» Your goal:
Each line below should be repeated exactly as it stands.

» Supplied material:
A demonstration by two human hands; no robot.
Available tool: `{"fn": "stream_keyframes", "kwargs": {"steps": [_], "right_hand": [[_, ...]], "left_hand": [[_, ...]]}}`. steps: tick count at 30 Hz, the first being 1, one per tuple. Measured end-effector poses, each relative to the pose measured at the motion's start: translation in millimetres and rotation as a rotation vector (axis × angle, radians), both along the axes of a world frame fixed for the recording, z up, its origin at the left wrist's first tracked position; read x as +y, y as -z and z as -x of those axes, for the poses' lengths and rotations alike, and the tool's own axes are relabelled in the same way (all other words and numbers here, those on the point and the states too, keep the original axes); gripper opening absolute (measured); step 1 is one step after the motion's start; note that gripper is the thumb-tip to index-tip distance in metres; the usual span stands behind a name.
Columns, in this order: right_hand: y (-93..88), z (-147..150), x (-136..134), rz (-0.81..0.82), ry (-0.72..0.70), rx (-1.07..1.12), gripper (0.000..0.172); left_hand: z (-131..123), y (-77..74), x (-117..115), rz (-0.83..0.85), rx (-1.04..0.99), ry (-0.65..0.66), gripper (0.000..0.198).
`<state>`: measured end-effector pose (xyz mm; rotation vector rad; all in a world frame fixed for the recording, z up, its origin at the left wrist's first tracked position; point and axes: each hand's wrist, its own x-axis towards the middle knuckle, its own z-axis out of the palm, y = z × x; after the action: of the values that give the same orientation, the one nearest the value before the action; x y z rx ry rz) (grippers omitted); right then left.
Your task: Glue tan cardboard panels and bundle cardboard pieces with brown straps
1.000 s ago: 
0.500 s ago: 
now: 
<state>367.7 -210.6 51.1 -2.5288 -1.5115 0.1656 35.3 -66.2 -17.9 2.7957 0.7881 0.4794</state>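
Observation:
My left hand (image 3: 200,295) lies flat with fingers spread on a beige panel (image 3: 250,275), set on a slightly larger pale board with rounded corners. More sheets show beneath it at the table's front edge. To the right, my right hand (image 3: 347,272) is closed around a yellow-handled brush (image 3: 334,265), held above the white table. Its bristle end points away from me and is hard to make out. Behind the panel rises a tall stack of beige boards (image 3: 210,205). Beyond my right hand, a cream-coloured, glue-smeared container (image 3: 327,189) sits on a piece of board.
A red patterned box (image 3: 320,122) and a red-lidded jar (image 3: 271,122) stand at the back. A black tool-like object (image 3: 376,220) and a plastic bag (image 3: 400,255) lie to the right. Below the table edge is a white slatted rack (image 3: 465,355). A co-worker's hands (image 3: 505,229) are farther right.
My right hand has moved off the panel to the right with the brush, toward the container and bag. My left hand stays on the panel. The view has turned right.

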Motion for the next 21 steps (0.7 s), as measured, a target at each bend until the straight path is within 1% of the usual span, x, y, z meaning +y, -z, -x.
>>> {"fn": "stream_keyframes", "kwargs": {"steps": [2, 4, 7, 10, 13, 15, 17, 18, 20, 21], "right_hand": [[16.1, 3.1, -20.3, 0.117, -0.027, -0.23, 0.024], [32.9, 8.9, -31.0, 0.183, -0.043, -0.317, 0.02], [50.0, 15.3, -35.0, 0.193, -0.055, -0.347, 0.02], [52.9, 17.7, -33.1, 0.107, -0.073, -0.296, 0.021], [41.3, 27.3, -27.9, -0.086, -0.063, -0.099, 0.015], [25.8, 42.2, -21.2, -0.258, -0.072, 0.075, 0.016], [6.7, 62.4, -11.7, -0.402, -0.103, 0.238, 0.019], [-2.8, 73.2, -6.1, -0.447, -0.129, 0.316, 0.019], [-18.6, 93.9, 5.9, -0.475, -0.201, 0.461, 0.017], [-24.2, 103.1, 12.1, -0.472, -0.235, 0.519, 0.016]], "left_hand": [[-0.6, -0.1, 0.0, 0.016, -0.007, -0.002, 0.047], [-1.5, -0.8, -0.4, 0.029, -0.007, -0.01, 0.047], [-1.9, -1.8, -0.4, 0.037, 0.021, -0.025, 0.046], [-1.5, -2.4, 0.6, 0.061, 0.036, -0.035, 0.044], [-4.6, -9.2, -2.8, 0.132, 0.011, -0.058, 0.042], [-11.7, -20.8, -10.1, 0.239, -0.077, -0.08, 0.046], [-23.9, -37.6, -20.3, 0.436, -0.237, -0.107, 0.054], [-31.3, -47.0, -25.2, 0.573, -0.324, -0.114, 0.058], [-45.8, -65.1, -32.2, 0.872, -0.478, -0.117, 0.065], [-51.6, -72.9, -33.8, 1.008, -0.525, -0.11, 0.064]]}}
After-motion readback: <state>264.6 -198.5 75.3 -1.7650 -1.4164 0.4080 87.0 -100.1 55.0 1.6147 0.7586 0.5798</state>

» Solution to the problem:
A demonstration by two human hands; no robot.
Available tool: `{"fn": "stream_keyframes", "kwargs": {"steps": [_], "right_hand": [[_, ...]], "left_hand": [[_, ...]]}}`. steps: tick count at 30 Hz, the first being 1, one per tuple. Measured end-effector poses, each relative to the pose measured at the motion's start: translation in millimetres and rotation as a rotation vector (axis × angle, radians), both along the axes of a world frame fixed for the recording, z up, its origin at the left wrist's first tracked position; read x as +y, y as -z and z as -x of those axes, for the poses' lengths and rotations alike, and the tool's own axes are relabelled in the same way (all other words and numbers here, those on the point and the states too, keep the original axes); gripper opening absolute (measured); step 1 is one step after the motion's start; note that gripper is the thumb-tip to index-tip distance in metres; the usual span stands behind a name.
Columns, in this order: right_hand: y (-93..88), z (-147..150), x (-136..134), rz (-0.81..0.82), ry (-0.72..0.70), rx (-1.07..1.12), gripper (0.000..0.172); left_hand: z (-131..123), y (-77..74), x (-117..115), rz (-0.83..0.85), rx (-1.04..0.99), ry (-0.65..0.66), gripper (0.000..0.198).
`<state>`: measured end-effector pose (xyz mm; rotation vector rad; all in a world frame fixed for the recording, z up, its origin at the left wrist's first tracked position; point and axes: each hand's wrist, its own x-axis towards the middle knuckle, its own z-axis out of the palm, y = z × x; after the action: of the values that give the same orientation, the one nearest the value before the action; x y z rx ry rz) (grippers omitted); right then left.
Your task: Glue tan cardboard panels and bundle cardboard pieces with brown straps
1.000 s ago: 
0.500 s ago: 
now: 
<state>367.7 -210.6 51.1 -2.5288 -1.5115 0.1656 35.3 -66.2 -17.9 2.7957 0.7881 0.4794</state>
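Observation:
My left hand (image 3: 200,295) lies flat with fingers spread on a beige panel (image 3: 250,275), set on a slightly larger pale board with rounded corners. More sheets show beneath it at the table's front edge. To the right, my right hand (image 3: 347,272) is closed around a yellow-handled brush (image 3: 334,265), held above the white table. Its bristle end points away from me and is hard to make out. Behind the panel rises a tall stack of beige boards (image 3: 210,205). Beyond my right hand, a cream-coloured, glue-smeared container (image 3: 327,189) sits on a piece of board.
A red patterned box (image 3: 320,122) and a red-lidded jar (image 3: 271,122) stand at the back. A black tool-like object (image 3: 376,220) and a plastic bag (image 3: 400,255) lie to the right. Below the table edge is a white slatted rack (image 3: 465,355). A co-worker's hands (image 3: 505,229) are farther right.
My right hand has moved off the panel to the right with the brush, toward the container and bag. My left hand stays on the panel. The view has turned right.
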
Motion for the next 21 steps (0.7 s), as measured, a target at each bend until the straight path is within 1% of the usual span, x, y, z meaning +y, -z, -x.
>>> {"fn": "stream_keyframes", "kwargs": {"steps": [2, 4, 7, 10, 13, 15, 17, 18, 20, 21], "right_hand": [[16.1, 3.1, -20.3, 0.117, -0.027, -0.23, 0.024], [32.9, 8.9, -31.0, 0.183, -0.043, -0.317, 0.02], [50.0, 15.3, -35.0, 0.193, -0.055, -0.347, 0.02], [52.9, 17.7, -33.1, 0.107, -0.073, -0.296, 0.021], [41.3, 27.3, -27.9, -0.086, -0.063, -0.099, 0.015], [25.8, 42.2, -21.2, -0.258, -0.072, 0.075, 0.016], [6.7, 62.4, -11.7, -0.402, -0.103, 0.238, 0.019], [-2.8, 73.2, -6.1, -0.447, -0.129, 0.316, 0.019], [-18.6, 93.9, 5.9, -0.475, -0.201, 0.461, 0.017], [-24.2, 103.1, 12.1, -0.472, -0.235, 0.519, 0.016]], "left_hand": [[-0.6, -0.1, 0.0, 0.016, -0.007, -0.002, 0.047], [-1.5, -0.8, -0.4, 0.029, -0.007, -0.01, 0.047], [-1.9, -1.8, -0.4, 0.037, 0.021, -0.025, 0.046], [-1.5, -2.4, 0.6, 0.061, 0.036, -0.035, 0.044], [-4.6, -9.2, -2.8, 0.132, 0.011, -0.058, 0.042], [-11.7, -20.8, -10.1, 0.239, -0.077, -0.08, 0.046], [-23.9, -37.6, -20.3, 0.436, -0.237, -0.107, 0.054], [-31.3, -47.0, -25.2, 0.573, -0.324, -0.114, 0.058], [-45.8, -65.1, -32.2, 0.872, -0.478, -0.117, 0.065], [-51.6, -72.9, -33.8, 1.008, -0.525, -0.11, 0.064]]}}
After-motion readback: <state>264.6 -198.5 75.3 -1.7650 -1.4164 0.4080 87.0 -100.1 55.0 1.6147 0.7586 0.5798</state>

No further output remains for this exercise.